▶ [Task details]:
Transcribe the full listing exactly, and drop every picture.

==== Supplied information

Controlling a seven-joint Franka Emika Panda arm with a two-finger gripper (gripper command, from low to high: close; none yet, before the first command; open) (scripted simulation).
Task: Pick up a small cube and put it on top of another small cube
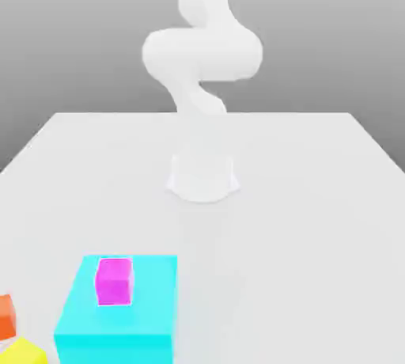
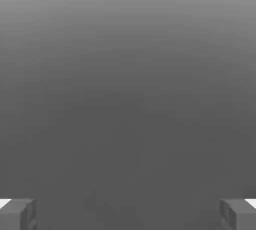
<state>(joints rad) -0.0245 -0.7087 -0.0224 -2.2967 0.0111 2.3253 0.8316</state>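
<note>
A small orange cube [image 1: 6,316] sits on the white table at the exterior view's left edge, partly cut off. The small magenta cube [image 1: 115,280] rests on top of a large flat cyan block [image 1: 119,319] near the front. In the hand view my gripper [image 2: 128,214] is open, its two grey fingertips [image 2: 17,214] far apart with nothing between them, facing plain grey background. The white arm [image 1: 202,54] rises from its base at the table's middle, well behind the cubes.
A small yellow cube [image 1: 24,352] lies at the front corner on the exterior view's left, just below the orange cube and beside the cyan block. The arm's round base [image 1: 203,176] stands mid-table. The white table [image 1: 316,220] spreads wide to the exterior view's right.
</note>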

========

▶ [Task output]:
Controlling a seven-joint Franka Emika Panda arm with a two-finger gripper (gripper command, from low to high: close; none yet, before the first command; open) (scripted simulation).
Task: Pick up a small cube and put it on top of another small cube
<state>(joints rad) -0.0245 -0.7087 -0.0224 -2.2967 0.0111 2.3253 0.8316</state>
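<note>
A small orange cube [image 1: 6,316] sits on the white table at the exterior view's left edge, partly cut off. The small magenta cube [image 1: 115,280] rests on top of a large flat cyan block [image 1: 119,319] near the front. In the hand view my gripper [image 2: 128,214] is open, its two grey fingertips [image 2: 17,214] far apart with nothing between them, facing plain grey background. The white arm [image 1: 202,54] rises from its base at the table's middle, well behind the cubes.
A small yellow cube [image 1: 24,352] lies at the front corner on the exterior view's left, just below the orange cube and beside the cyan block. The arm's round base [image 1: 203,176] stands mid-table. The white table [image 1: 316,220] spreads wide to the exterior view's right.
</note>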

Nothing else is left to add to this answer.